_WHAT YOU NEED TO DO:_ Among the records, find the lines that hold the string "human" and return them.
----- EXCERPTED RECORDS
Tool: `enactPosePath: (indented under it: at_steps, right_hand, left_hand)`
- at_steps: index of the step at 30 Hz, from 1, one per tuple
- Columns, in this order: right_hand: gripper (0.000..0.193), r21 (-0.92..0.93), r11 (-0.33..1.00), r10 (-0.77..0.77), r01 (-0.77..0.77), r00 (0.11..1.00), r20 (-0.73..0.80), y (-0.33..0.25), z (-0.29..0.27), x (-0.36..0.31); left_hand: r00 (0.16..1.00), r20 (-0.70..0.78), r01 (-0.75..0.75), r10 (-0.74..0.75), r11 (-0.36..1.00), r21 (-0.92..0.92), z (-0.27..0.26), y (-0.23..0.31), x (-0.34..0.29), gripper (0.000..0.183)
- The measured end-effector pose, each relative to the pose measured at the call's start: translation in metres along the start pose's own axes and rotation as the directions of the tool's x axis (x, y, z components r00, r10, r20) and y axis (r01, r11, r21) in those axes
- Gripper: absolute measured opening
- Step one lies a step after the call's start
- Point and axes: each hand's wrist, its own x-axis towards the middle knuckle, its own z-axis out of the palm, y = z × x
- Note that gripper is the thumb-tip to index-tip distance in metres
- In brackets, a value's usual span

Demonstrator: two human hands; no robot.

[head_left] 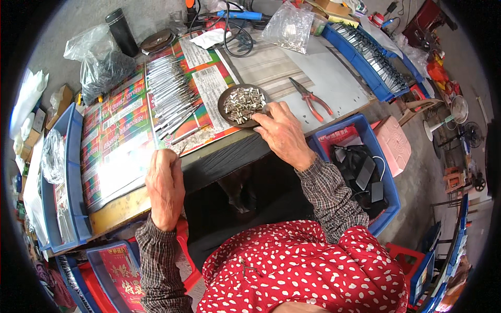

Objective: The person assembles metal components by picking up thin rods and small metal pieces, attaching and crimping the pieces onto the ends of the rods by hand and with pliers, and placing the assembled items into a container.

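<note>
My red apron with white spots is closest, down at 6 o'clock. Taking the round dark dish as the clock's middle, it's near the front edge of the counter. My right hand is at 4 o'clock, thumb and finger close together down at the bits; can't tell if they've got one. My left hand, out at about half past 7, is nearly closed, fingertips bunched; can't tell what's in there, if anything.

How far along? Judging by the dish, plenty left: it's well heaped. There's a big row of rods at 9 o'clock, but no clue which are done. More sit in a blue tray at 2. Pliers at 3, nobody touching them.

The bits are short, shiny little cylinders, silvery with some yellowish ones, all jumbled together.
</note>
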Motion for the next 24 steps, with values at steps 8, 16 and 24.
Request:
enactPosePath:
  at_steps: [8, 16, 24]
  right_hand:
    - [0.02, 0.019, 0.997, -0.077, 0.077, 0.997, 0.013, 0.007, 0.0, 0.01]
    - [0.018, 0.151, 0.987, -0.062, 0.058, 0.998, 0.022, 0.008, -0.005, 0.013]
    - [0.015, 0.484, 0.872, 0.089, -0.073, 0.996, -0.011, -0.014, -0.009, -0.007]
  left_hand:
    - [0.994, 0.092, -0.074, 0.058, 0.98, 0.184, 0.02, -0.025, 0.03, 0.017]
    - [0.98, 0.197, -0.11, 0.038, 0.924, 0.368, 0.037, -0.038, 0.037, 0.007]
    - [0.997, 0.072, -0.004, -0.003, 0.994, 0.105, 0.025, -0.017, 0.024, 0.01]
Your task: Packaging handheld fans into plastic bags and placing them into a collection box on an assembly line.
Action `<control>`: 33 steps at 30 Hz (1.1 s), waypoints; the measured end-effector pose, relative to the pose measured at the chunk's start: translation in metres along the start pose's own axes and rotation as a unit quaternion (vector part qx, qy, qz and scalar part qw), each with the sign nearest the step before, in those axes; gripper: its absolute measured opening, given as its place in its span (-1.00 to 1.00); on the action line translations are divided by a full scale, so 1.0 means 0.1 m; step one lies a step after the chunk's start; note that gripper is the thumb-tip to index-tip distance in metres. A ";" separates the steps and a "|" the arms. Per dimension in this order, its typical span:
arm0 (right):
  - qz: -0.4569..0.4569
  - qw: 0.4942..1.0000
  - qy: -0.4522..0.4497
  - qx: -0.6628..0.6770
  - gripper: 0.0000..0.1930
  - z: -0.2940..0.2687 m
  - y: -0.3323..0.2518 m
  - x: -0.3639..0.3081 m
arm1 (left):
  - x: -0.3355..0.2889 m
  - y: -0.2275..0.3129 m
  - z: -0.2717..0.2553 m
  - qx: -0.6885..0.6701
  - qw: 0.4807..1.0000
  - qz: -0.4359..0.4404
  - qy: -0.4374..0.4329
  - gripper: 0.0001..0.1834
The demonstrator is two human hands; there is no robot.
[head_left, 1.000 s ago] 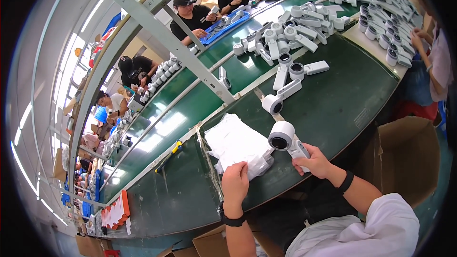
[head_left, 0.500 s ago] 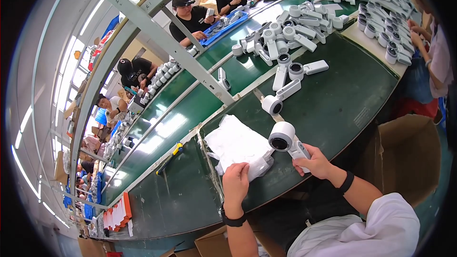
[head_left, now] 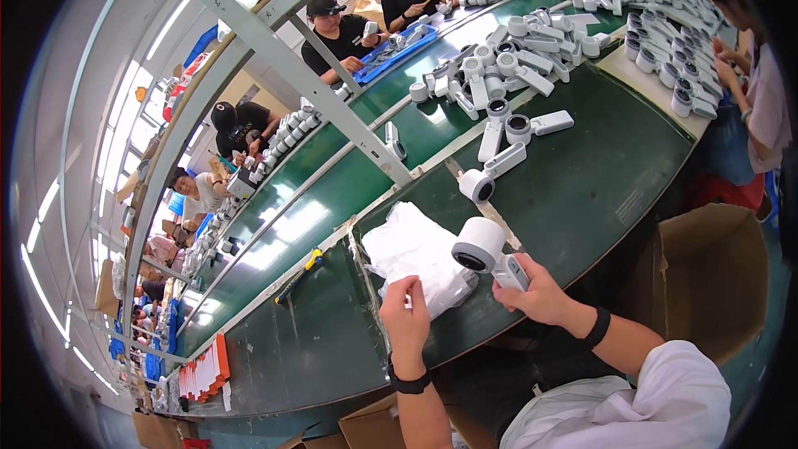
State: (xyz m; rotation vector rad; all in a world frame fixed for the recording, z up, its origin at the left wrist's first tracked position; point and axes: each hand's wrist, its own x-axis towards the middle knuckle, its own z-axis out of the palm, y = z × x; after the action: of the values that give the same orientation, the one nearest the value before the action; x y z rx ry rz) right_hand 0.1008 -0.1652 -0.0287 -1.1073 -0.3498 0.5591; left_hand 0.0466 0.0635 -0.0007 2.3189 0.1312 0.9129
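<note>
- The right hand (head_left: 540, 293) has its fingers closed around the handle of a white device (head_left: 480, 243), whose round head points away from the palm, tilted, with its dark-ringed opening facing down and to the left.
- That device appears raised above the green surface (head_left: 598, 175), beside the right edge of a stack of white plastic bags (head_left: 411, 241); it is bare, with no wrapping around it.
- The left hand (head_left: 405, 320) is at the near edge of the stack, fingers curled and thumb close to the forefinger. Whether they pinch a bag's edge or only rest there, I cannot tell.
- As far along as things look: one device is in hand, and no bag visibly stands open or filled.
- Left over, judging by how things lie: three loose devices (head_left: 476, 186) just beyond the held one, unwrapped, and a large pile (head_left: 504, 62) farther off, apparently bare too.
- A yellow-handled tool (head_left: 312, 260) lies left of the bags, untouched.
</note>
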 end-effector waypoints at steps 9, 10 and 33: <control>-0.066 0.996 0.000 -0.054 -0.53 0.23 0.17 0.02 | -0.12 -0.08 -0.02 0.012 0.982 -0.049 -0.182 -0.88; -0.075 0.994 0.006 -0.075 -0.53 0.23 0.20 0.01 | -0.15 -0.02 -0.01 -0.046 0.988 -0.100 -0.104 -0.87; -0.096 0.965 0.166 -0.180 -0.54 0.52 0.28 0.28 | -0.41 0.25 0.11 -0.320 0.916 -0.242 0.009 -0.83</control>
State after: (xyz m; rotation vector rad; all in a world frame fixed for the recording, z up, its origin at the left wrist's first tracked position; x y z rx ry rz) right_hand 0.0890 -0.1007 -0.0329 -1.4731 -0.2664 0.1318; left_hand 0.0189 0.0253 -0.0160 1.5645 0.3408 0.6001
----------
_PROBLEM SOLUTION:_
Demonstrator: two human hands; no robot.
The demonstrator is two human hands; there is no robot.

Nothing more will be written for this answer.